## The problem
Locate the line that contains "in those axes" in the entries below, then repeat it and every following line through the line that contains "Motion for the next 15", exactly, and no others.

## The data
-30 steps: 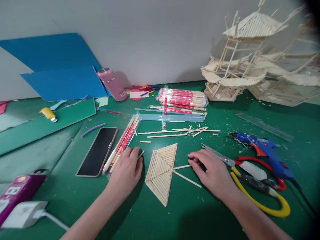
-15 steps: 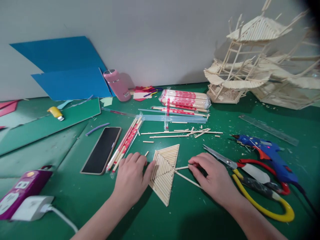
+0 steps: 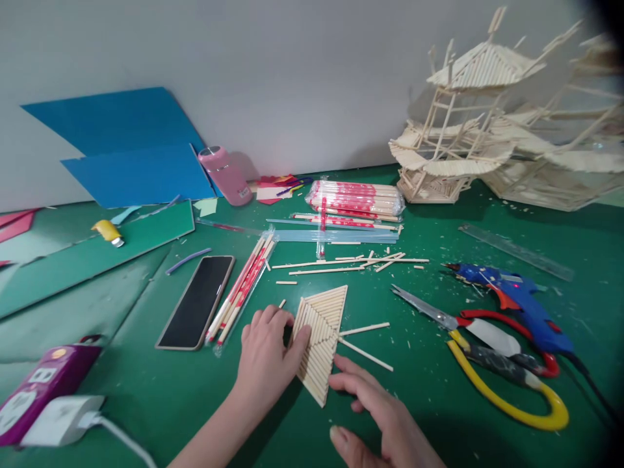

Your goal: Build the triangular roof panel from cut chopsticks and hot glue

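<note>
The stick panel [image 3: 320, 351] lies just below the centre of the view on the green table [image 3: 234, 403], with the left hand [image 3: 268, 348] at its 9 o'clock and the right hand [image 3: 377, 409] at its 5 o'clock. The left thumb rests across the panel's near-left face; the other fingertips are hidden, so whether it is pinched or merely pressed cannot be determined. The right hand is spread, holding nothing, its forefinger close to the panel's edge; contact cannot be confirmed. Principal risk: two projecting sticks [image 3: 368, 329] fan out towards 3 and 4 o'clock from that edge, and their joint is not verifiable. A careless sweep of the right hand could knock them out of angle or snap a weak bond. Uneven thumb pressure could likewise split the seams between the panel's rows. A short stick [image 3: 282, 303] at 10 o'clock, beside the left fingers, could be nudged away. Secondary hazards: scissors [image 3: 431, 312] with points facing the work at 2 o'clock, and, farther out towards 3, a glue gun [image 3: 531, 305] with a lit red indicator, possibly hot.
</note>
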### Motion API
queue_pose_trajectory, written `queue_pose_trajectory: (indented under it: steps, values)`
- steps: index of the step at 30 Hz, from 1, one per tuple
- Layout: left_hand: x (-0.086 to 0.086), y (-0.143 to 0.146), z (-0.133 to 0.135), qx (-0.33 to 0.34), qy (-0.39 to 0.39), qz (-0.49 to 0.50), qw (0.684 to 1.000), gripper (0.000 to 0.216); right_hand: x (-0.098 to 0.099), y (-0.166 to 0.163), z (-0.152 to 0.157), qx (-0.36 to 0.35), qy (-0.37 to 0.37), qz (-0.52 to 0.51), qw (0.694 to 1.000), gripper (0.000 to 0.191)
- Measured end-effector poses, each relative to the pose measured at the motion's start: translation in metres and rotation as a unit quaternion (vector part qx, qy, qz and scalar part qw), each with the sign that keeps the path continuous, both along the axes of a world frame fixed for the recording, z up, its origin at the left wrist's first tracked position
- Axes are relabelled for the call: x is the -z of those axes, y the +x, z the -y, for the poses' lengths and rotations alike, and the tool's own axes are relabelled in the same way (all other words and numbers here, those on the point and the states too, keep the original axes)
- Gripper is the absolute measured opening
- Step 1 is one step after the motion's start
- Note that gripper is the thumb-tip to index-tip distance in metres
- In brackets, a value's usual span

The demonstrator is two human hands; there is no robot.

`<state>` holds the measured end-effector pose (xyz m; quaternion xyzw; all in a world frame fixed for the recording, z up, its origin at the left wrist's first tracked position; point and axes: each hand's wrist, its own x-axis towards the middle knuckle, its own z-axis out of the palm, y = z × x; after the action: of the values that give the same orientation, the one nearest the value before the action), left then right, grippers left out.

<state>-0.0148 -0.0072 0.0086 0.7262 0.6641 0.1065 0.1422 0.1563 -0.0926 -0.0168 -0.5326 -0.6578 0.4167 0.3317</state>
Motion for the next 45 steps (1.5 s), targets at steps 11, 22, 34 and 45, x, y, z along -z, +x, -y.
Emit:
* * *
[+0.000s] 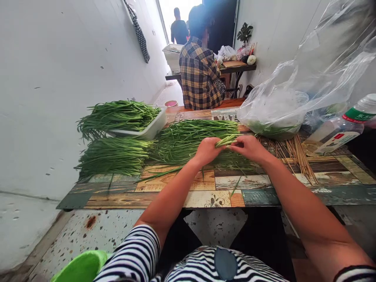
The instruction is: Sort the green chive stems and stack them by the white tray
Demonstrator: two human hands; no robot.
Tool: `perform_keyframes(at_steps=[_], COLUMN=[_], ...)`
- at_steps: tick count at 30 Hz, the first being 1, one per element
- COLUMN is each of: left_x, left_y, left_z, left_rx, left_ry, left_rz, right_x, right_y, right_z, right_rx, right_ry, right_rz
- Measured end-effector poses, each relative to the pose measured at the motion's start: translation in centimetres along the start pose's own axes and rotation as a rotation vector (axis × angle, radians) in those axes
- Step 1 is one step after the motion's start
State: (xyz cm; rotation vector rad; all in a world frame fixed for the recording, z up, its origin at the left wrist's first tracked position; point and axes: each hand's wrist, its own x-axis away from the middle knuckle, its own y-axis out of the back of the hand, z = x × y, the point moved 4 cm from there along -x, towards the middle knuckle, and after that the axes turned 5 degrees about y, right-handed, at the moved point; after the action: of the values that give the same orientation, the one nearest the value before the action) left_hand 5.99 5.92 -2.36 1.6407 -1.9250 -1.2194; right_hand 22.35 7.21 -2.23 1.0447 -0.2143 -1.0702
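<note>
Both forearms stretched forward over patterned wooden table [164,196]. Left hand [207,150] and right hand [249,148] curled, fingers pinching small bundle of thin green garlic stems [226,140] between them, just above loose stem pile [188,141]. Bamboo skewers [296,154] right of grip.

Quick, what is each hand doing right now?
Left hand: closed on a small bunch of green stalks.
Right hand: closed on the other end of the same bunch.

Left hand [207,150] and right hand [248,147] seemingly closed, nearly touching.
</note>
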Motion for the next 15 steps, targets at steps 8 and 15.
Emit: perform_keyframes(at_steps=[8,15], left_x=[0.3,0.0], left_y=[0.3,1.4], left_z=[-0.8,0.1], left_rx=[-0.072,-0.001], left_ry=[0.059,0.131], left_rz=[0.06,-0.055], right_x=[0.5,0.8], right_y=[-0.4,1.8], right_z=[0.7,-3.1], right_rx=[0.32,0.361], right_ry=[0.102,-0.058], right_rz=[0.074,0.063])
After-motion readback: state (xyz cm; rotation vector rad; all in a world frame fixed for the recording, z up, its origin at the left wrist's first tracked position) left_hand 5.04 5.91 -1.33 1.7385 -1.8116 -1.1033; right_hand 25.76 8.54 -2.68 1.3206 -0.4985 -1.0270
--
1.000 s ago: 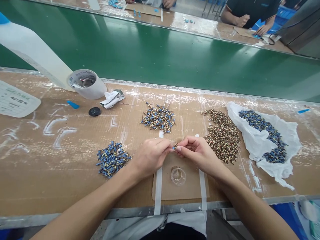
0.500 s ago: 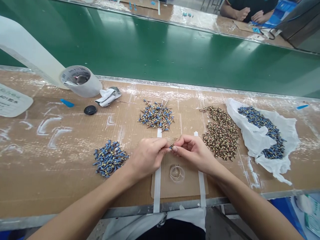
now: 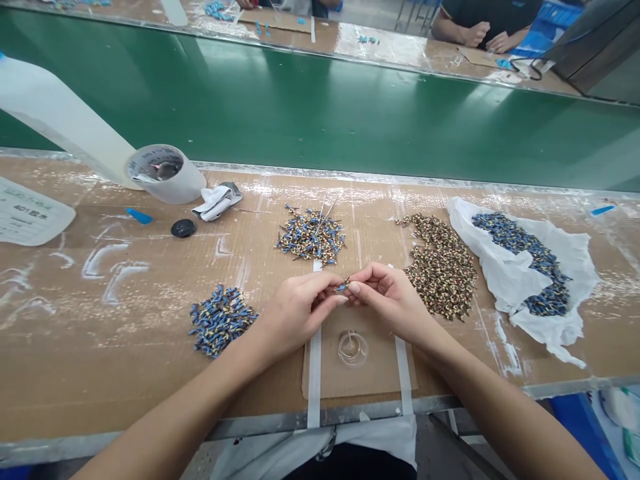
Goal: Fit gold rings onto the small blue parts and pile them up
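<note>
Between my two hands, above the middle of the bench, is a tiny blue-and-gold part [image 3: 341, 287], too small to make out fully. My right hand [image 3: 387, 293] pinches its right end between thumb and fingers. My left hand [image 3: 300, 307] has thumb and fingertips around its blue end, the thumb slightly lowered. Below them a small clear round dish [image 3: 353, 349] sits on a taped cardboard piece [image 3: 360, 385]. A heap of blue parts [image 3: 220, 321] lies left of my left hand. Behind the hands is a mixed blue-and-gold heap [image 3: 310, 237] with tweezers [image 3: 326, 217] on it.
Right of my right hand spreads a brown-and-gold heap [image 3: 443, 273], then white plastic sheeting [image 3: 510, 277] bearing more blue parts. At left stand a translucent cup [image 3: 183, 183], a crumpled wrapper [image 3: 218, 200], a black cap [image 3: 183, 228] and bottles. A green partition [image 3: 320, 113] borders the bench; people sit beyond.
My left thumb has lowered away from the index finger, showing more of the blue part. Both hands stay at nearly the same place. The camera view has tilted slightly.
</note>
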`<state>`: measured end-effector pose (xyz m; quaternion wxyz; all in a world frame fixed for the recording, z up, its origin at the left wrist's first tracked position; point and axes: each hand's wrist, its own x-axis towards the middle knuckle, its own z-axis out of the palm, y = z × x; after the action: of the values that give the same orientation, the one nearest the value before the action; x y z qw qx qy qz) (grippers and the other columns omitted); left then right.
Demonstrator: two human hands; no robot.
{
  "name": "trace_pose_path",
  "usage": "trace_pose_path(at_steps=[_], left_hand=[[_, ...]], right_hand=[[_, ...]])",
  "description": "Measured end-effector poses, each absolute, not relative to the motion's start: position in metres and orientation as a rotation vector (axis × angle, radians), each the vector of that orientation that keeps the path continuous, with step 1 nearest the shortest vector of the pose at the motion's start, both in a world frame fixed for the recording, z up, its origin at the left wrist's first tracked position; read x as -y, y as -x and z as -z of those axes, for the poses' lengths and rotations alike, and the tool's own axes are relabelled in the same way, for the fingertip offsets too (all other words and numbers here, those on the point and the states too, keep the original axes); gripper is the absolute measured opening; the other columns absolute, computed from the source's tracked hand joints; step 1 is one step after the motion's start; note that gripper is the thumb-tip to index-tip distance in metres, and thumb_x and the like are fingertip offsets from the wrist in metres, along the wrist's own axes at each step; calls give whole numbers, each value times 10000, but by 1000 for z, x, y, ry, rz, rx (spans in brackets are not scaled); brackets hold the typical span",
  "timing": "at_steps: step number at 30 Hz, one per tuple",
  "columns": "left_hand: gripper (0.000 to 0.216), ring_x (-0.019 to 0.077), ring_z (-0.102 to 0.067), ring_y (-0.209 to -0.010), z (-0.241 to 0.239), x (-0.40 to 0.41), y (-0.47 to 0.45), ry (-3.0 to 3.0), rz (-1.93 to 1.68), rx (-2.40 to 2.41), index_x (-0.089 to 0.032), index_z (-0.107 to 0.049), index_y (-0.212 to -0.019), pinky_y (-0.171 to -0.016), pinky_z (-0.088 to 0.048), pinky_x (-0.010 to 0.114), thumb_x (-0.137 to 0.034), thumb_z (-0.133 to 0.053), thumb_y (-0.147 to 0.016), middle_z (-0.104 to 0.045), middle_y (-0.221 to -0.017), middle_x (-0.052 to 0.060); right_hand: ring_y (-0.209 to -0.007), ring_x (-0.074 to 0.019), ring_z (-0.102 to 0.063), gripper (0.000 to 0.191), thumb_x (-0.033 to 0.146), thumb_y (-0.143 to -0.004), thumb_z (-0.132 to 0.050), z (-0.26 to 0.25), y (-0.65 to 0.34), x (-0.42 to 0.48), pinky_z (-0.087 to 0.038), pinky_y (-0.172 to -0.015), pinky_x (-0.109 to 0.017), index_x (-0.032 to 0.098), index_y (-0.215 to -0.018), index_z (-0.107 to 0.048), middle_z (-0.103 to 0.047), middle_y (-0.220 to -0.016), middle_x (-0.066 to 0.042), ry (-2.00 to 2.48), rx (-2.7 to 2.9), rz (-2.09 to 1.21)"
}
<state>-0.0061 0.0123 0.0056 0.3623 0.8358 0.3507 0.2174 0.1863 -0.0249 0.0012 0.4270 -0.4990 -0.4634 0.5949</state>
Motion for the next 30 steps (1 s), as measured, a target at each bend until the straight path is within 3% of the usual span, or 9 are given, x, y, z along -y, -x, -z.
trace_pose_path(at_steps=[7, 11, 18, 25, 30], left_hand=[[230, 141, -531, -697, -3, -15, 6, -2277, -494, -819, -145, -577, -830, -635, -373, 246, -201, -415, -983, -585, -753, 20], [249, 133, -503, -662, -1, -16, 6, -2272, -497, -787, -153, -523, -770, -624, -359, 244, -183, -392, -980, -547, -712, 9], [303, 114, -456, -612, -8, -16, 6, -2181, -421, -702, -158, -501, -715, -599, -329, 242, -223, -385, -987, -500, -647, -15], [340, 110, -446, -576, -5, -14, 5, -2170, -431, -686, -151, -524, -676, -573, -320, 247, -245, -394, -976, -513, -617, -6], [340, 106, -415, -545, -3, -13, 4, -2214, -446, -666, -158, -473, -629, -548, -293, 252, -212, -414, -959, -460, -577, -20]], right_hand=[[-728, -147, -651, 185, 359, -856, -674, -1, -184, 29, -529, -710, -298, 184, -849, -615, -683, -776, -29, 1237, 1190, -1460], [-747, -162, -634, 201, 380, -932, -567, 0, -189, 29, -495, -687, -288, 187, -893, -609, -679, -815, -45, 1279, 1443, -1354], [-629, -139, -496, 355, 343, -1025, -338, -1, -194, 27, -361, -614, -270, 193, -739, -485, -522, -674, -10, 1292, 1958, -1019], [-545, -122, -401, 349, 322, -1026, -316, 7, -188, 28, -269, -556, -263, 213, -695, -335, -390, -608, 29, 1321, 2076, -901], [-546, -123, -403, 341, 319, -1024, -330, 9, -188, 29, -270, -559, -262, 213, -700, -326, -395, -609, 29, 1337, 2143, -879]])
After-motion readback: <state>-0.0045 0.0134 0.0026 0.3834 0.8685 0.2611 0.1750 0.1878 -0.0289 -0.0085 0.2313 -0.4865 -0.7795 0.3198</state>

## Response to the task
- Measured end-effector poses, each relative to the pose measured at the motion's start: translation in centimetres along the start pose's own axes and rotation as a rotation vector (axis × angle, radians) in those axes
- Step 1 is one step after the motion's start
State: (xyz cm; rotation vector rad; all in a world frame fixed for the recording, z up, its origin at the left wrist's first tracked position; point and axes: each hand's wrist, its own x-axis away from the middle knuckle, its own y-axis out of the back of the hand, z = x × y, the point moved 4 cm from there along -x, towards the middle knuckle, and after that the axes turned 5 degrees about y, right-handed, at the moved point; after the action: of the values that give the same orientation, the one nearest the value before the action) left_hand 5.99 5.92 -2.36 1.6407 -1.9250 -1.2194; right_hand 22.35 7.21 -2.23 1.0447 -0.2143 -1.0702
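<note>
Both forearms stretched forward over patterned wooden table [164,196]. Left hand [207,150] and right hand [249,148] curled, fingers pinching small bundle of thin green garlic stems [226,140] between them, just above loose stem pile [188,141]. Bamboo skewers [296,154] right of grip.

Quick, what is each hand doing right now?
Left hand: closed on a small bunch of green stalks.
Right hand: closed on the other end of the same bunch.

Left hand [207,150] and right hand [248,147] seemingly closed, nearly touching.
</note>
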Motion for the next 15 steps, targets at steps 8 and 15.

No additional output will be given.